[Dataset excerpt]
════════
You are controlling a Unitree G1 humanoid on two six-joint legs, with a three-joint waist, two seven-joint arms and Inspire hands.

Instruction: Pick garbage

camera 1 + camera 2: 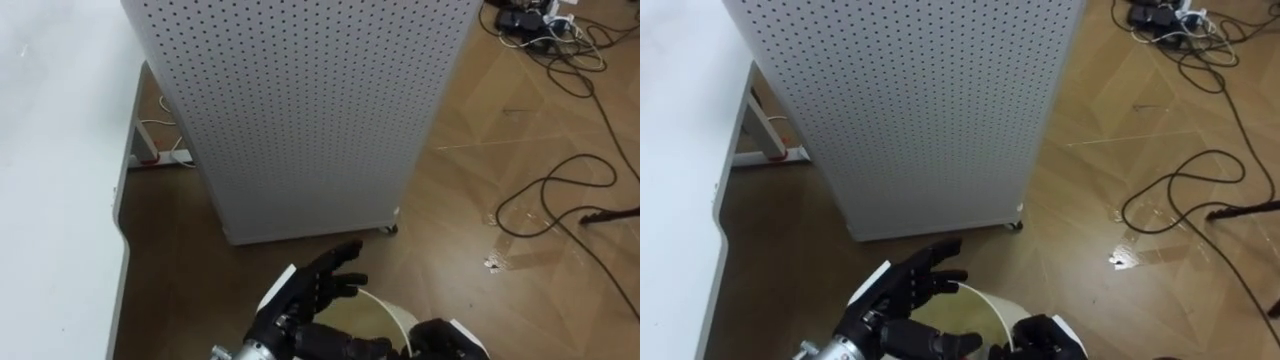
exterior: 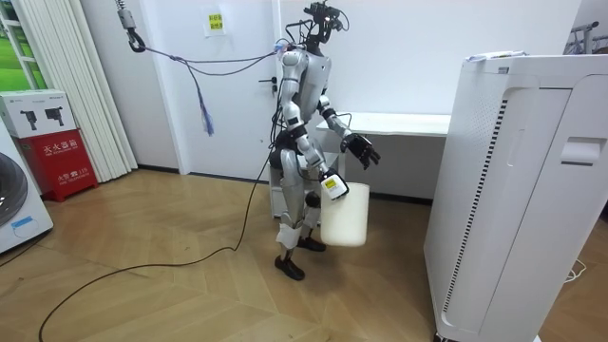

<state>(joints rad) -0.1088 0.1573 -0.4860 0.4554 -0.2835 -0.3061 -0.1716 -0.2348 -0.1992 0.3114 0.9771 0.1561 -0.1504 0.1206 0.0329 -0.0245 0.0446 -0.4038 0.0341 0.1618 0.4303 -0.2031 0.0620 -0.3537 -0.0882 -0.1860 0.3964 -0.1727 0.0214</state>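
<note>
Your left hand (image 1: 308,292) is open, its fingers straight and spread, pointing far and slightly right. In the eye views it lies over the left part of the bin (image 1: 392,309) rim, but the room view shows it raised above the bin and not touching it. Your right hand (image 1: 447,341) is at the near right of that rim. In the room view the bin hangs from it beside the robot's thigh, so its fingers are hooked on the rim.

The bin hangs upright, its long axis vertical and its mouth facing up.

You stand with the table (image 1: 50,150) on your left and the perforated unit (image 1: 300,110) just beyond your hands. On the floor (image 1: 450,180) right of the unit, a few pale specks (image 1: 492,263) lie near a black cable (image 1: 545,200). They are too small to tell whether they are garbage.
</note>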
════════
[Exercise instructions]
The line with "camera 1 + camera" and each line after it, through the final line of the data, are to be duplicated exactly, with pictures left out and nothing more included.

[Task solution]
camera 1 + camera 2: 
exterior: 

<state>(joints rad) -0.1088 0.1573 -0.4860 0.4554 -0.2835 -0.3061 -0.1716 -0.2348 -0.1992 0.3114 0.9771 0.1561 -0.1504 0.1206 0.0329 -0.0245 0.0446 -0.4038 0.0341 0.1618 0.4303 -0.2031 0.0620 -0.3537 -0.0882 -0.1860 0.3964 -0.1727 0.0214</state>
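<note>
Your left hand (image 1: 308,292) is open, its fingers straight and spread, pointing far and slightly right. In the eye views it lies over the left part of the bin (image 1: 392,309) rim, but the room view shows it raised above the bin and not touching it. Your right hand (image 1: 447,341) is at the near right of that rim. In the room view the bin hangs from it beside the robot's thigh, so its fingers are hooked on the rim.

The bin hangs upright, its long axis vertical and its mouth facing up.

You stand with the table (image 1: 50,150) on your left and the perforated unit (image 1: 300,110) just beyond your hands. On the floor (image 1: 450,180) right of the unit, a few pale specks (image 1: 492,263) lie near a black cable (image 1: 545,200). They are too small to tell whether they are garbage.
</note>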

There is no more to the exercise.